The AWS Journey Part 4: Zero-Downtime Deployment with CloudFormation and ECS

  • July 13, 2020
Table Of Contents

The AWS journey started with deploying a Spring Boot application in a Docker container manually and we continued with automatically deploying it with CloudFormation and connecting it to an RDS database instance.

On the road to a production-grade, continuously deployable system, we now want to find out how we can deploy a new version of our Docker image without any downtime using CloudFormation and ECS.

Check Out the Book!

Stratospheric - From Zero to Production with Spring Boot and AWS

This article gives only a first impression of what you can do with CloudFormation and ECS.

If you want to go deeper and learn how to deploy a Spring Boot application to the AWS cloud and how to connect it to cloud services like RDS, Cognito, and SQS, make sure to check out the book Stratospheric - From Zero to Production with Spring Boot and AWS!

Example Code

This article is accompanied by a working code example on GitHub.

Recap: The CloudFormation Stacks

In the previous blog posts of this series, we have created a set of CloudFormation stacks that we’ll reuse in this article:

  • a network stack that creates a virtual private cloud (VPC) network, a load balancer, and all the wiring that’s necessary to deploy a Docker container with Amazon’s ECS service,
  • a service stack that takes a Docker image as input and creates an ECS service and task to deploy that image into the VPC created by the network stack.

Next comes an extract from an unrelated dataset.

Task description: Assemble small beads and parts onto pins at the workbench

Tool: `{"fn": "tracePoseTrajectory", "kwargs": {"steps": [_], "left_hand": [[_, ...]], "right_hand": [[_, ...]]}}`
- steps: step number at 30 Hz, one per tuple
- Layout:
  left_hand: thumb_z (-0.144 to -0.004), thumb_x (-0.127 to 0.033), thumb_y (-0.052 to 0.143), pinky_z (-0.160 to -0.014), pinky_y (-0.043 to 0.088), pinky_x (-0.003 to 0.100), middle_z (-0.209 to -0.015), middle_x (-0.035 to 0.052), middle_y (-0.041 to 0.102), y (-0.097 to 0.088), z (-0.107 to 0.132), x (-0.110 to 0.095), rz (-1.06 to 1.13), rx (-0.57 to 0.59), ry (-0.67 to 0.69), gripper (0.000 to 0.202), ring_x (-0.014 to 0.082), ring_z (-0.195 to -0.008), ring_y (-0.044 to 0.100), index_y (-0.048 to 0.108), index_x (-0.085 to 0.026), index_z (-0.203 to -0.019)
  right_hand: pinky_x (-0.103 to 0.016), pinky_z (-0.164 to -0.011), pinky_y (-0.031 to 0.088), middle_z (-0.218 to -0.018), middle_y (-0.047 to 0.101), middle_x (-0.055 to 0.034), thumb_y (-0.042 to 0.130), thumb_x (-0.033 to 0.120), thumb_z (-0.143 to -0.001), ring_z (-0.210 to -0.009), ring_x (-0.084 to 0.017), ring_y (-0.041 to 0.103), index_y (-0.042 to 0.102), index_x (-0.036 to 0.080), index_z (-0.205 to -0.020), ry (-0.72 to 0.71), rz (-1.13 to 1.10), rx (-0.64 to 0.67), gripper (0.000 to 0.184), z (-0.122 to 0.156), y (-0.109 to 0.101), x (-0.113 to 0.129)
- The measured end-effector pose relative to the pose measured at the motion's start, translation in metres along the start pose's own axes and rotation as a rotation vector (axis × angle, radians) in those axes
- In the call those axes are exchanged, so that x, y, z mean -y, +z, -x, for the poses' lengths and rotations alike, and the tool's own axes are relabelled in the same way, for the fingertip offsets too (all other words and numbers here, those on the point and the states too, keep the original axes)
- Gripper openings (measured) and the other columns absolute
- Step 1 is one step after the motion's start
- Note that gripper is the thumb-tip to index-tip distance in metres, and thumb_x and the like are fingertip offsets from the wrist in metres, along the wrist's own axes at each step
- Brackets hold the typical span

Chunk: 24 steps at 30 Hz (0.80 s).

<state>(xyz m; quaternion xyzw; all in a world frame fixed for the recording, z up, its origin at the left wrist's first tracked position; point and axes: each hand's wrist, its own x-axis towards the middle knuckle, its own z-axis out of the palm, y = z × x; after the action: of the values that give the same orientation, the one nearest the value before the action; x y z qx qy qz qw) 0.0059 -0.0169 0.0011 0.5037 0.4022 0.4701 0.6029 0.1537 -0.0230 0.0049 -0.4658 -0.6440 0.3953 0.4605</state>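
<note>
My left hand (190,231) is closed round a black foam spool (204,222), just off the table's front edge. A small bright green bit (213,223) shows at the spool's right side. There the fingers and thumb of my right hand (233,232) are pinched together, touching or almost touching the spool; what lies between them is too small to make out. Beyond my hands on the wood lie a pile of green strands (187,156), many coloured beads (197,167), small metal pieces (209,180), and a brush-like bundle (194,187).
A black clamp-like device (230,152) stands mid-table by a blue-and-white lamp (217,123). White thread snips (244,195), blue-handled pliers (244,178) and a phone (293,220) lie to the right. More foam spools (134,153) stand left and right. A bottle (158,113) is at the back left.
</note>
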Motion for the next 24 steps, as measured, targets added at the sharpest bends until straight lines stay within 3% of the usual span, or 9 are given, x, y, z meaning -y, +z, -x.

You can review both stacks in YML format on Github.

We can spin up the stacks using the AWS CLI with this Bash script:

aws cloudformation create-stack \
  --stack-name reflectoring-network \
  --template-body file://network.yml \
  --capabilities CAPABILITY_IAM

aws cloudformation wait stack-create-complete --stack-name reflectoring-network

aws cloudformation create-stack \
  --stack-name reflectoring-service \
  --template-body file://service.yml \
  --parameters \
      ParameterKey=StackName,ParameterValue=reflectoring-network \
      ParameterKey=ServiceName,ParameterValue=reflectoring-hello-world \
      ParameterKey=ImageUrl,ParameterValue=docker.io/reflectoring/aws-hello-world:latest \
      ParameterKey=ContainerPort,ParameterValue=8080 \
      ParameterKey=HealthCheckPath,ParameterValue=/hello \
      ParameterKey=HealthCheckIntervalSeconds,ParameterValue=90

aws cloudformation wait stack-create-complete --stack-name reflectoring-service

The stacks are fairly well configurable, so we can play around with the parameters to deploy any Docker container.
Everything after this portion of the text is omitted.